Hardware accelerator control method further comprising a.
According to claim 3,

monitoring one or more cores included in the hardware accelerator by the core monitor;

checking whether there is an available core among the one or more cores when there is a task to be processed during the monitoring; and

If an available core is found, removing the task from the task queue of the task force and assigning the task to the core of the hardware accelerator.
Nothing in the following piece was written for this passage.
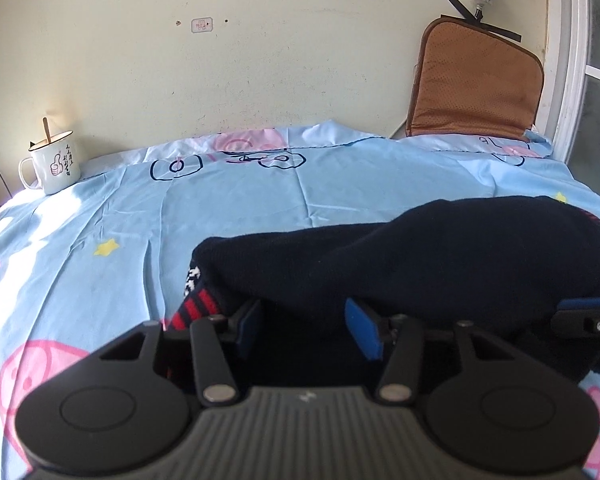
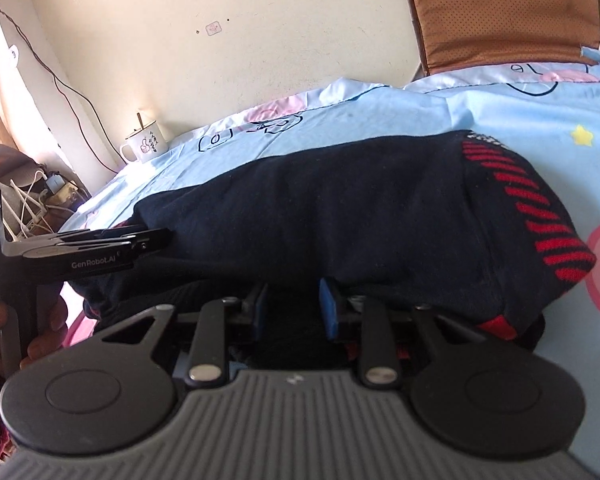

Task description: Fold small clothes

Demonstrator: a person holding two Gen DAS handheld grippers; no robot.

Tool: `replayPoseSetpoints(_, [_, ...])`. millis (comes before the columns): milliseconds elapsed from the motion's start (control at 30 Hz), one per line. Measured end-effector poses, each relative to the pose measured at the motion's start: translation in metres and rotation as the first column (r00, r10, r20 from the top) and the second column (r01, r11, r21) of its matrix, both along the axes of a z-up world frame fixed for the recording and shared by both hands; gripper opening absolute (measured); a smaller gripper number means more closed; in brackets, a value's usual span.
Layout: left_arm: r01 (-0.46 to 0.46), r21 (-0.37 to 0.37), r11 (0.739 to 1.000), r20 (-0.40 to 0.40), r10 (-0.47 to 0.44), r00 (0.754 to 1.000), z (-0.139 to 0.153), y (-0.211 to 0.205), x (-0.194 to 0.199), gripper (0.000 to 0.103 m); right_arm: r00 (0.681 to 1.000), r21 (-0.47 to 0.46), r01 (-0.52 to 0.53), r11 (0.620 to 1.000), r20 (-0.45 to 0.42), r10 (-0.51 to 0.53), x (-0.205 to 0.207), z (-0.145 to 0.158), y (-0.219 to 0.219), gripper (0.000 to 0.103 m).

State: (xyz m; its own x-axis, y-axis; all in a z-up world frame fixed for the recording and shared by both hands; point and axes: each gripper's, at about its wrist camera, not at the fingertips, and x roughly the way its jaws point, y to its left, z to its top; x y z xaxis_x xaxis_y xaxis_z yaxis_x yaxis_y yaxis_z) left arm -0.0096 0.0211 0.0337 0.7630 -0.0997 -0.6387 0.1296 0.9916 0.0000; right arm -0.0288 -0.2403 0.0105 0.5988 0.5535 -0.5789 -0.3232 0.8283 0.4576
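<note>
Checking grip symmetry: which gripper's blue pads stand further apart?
The left gripper: its pads sit clearly wider apart than those of the right gripper. The navy garment drapes over both.

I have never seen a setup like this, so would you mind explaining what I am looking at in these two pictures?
There is no robot here. A person holds a two-finger gripper in each hand, and each carries a wide-angle camera looking along its fingers. One picture comes from the left gripper, the other from the right gripper; the black and grey shapes at the bottom are the tools themselves. The right view also shows a hand holding the left tool. On the blue cartoon bedsheet lies a dark garment with red stripes, to be folded. Its edge covers both grippers' fingertips; whether they pinch it is hidden. A mug and a brown cushion sit by the wall.
</note>
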Motion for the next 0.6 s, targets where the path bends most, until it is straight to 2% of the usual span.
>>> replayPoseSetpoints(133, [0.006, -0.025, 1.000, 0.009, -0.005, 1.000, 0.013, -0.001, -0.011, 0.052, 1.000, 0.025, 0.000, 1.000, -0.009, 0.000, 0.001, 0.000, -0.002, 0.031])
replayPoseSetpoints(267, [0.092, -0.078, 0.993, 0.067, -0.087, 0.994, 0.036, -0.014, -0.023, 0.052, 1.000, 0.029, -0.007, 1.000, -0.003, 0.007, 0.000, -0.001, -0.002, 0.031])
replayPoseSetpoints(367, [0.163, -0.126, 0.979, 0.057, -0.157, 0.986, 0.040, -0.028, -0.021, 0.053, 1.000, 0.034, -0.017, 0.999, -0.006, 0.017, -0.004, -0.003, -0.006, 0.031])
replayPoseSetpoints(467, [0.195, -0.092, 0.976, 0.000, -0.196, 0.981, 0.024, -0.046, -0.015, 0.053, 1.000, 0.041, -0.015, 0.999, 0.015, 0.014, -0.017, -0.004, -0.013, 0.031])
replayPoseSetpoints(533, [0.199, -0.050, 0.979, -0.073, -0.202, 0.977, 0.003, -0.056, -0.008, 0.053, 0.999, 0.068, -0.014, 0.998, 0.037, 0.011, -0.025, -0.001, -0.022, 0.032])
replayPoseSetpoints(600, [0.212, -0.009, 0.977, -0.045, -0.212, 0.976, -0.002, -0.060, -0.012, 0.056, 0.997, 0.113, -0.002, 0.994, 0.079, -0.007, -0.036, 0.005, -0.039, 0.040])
Hardware accelerator control method further comprising a.
According to claim 4,

The core monitor includes a core monitoring queue;

The method,

monitoring the front of the core monitoring queue by the core monitor;

Prioritizing and adding the usage information of the core to which the task is assigned to the core monitoring queue based on ETA (Estimated Time Arrival) - the shorter the ETA, the higher the priority -; and

Pending a polling job as much as the ETA of the core at the front of the core monitoring queue using Sleep when the assignment of the task is completed.

Including more,

The core at the front of the monitoring queue is the core with the smallest ETA,

The one or more cores are controlled through one thread, the hardware accelerator control method.
As a hardware accelerator control device,

a hardware accelerator that includes one or more cores and is programmable for time-critical tasks; and

A software framework that connects time-critical tasks to programmable hardware accelerators.

including,

The software framework,

Instantiating a task force, which is a work management unit provided by the software framework, through an application;

Metadata is configured using the instantiated task force,

Hardware accelerator control device configured to register, by the application, the configured task force with the software framework.
According to claim 6,

Wherein the software framework is configured to program a hardware accelerator based on an accelerator core setting included in the metadata of a task force for which a registration request has been issued.
According to claim 7,

The application,

requesting task processing to the software framework and the hardware accelerator through the instantiated task force registered in the software framework;

Manage received tasks by adding them to the task queue;

If a new task is added to the task queue, the hardware accelerator control apparatus is further configured to notify a core monitor by the task force of a signal that a new task has been added.
According to claim 8,

The core monitor,

configured to monitor one or more cores included in the hardware accelerator;

If there is a task to be processed during the monitoring, it is checked whether there is an available core among the one or more cores;

and if an available core is found, remove the task from the task queue of the task force and assign the task to the core of the hardware accelerator.
According to claim 9,

The core monitor,

contains a core monitoring queue;

The core monitor,

monitoring the front of the core monitoring queue;

Adding usage information of a core to which a task is assigned in a priority order based on ETA (Estimated Time Arrival) to the core monitoring queue - the shorter the ETA, the higher the priority -;

When the assignment of the task is completed, it is further configured to pending a polling job by using Sleep as much as the ETA of the core at the front of the core monitoring queue,

The core at the front of the monitoring queue is the core with the smallest ETA,

Wherein the one or more cores are configured to be controlled through one thread.